### Exercise description
Only lines holding "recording" are needed; copy each of them from the data below.

### Information provided
★ ★ ★ ★ ★ ★ ★
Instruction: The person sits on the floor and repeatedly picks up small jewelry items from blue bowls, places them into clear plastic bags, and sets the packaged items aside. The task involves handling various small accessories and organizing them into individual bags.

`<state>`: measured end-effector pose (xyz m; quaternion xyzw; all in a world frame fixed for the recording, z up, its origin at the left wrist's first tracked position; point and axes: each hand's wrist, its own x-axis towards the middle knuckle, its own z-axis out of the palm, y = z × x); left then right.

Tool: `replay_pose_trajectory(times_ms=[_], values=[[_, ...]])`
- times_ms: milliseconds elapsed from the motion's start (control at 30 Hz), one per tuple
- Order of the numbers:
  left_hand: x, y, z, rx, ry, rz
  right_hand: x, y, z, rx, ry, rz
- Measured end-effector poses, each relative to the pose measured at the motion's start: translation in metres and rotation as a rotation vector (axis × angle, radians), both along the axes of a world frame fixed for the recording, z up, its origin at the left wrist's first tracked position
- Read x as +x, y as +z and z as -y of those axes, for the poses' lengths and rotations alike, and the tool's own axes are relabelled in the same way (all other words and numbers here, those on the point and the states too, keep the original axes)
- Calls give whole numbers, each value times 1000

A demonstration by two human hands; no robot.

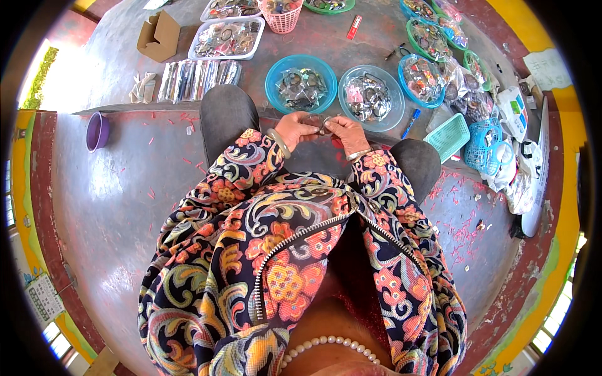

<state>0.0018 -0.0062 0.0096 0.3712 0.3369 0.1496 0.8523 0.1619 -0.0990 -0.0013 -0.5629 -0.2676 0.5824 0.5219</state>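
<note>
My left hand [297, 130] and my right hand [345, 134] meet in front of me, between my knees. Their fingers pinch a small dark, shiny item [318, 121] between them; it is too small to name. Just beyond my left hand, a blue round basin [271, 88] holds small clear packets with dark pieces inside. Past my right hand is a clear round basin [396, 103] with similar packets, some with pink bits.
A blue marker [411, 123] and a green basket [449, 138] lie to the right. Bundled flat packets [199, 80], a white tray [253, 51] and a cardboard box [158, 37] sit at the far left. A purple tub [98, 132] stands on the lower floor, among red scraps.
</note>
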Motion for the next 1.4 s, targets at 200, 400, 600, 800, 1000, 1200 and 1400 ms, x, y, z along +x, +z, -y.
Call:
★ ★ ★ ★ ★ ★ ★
### Exercise solution
`<state>`: measured end-effector pose (xyz m; quaternion xyzw; all in a world frame fixed for the recording, z up, its origin at the left wrist's first tracked position; point and axes: each hand's wrist, its own x-axis towards the middle knuckle, its own z-axis out of the palm, y = z × x); left then right.
- Measured end-effector poses, each relative to the pose measured at the motion's start: translation in metres and rotation as a rotation vector (axis × angle, radians), both along the axes of a world frame fixed for the recording, z up, its origin at the left wrist's first tracked position

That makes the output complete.